Both vulnerabilities were addressed separately by the Zabbix maintainers:

  • An additional signature field is introduced in the SSO authentication flow to prevent users from altering the SAML attributes stored in the session (0395828a)
  • The way session cookies are authenticated is now done using an HMAC construct instead of AES ECB (eea1f70a). 
  • The setup process now bails out earlier if the instance is already installed and the current user does not have the Super Administrator role (20943ae3). 

They also took the decision to not enforce cookie signature checks: the main drawback of this approach is that new features relying on the session can introduce a similar vulnerability if the call to CEncryptedCookieSession::checkSign() is forgotten. There is also no way to detect potential security regressions. 

Timeline

DateAction
2021-11-18A security advisory is sent to Zabbix maintainers.
2021-11-22Vendor confirms our findings.
2021-12-14A first release candidate, 5.4.9rc1, is issued.
2021-12-14We inform the vendor that the patch can be bypassed.
2021-12-22A second release candidate, 5.4.9rc2, is released.
2021-12-23Zabbix 5.4.9, 5.0.9 and 4.0.37 are released.
2021-12-29A public announcement is made at https://support.zabbix.com/browse/ZBX-20350.
2022-01-11Zabbix 6.0.0beta2 is released.

Summary

In this article we introduced common security issues when implementing client-side session storage. As a case study, we described high-severity vulnerabilities that we discovered in Zabbix, a popular open-source monitoring platform. The vulnerabilities CVE-2022-23131 and CVE-2022-23134, both with the same root cause, can lead to a bypass of authentication and enable remote attackers to execute arbitrary code on a targeted server instance.
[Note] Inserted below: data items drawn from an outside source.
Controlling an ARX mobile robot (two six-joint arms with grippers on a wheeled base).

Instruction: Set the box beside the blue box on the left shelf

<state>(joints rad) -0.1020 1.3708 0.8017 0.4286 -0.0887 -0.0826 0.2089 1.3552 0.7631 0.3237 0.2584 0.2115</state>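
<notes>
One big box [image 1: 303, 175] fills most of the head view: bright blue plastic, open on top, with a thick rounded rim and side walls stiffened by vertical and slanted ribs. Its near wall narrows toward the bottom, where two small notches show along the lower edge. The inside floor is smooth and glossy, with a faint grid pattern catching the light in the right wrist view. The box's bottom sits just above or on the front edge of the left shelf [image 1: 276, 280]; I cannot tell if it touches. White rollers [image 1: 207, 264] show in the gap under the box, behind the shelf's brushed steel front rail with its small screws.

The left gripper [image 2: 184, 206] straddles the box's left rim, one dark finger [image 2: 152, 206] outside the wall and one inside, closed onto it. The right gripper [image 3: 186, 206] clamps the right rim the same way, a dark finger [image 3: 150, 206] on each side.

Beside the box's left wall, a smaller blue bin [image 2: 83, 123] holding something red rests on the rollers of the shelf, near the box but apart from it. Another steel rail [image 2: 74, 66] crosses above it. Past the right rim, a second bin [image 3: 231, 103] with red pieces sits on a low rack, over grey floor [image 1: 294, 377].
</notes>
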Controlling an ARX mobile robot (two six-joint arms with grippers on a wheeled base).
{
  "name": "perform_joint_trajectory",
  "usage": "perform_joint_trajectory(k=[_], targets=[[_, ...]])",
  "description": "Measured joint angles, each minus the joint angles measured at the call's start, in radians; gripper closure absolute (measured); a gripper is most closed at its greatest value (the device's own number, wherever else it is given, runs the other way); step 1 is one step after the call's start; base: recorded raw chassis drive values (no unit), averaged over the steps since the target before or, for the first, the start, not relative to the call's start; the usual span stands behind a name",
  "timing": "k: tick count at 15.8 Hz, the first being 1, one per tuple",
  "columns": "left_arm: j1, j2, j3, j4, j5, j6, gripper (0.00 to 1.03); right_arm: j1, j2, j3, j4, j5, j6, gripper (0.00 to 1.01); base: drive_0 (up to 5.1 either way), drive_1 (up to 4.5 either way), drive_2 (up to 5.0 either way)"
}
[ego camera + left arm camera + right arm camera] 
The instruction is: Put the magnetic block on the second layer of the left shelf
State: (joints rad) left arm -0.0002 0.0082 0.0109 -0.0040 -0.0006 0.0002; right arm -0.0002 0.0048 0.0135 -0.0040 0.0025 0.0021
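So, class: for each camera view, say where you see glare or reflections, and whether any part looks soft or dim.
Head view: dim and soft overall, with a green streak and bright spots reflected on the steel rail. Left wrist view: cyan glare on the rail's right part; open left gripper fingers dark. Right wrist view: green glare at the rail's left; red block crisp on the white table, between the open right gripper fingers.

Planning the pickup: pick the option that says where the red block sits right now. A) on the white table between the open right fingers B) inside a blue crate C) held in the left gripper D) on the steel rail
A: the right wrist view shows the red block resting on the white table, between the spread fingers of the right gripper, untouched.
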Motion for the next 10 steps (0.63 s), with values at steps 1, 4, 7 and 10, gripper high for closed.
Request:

When writing and reviewing code related to important security features, it is easy to make the same assumptions as the original developer who introduced the vulnerability. Here, there were no integration tests related to the client-side session storage that could have spotted this behavior.

Always provide access to sensible services with extended internal accesses (e.g. orchestration, monitoring) over VPNs or a restricted set of IP addresses, harden filesystem permissions to prevent unintended changes, remove setup scripts, etc. 

We would like to thank the Zabbix maintainers for their responsiveness and robust disclosure process.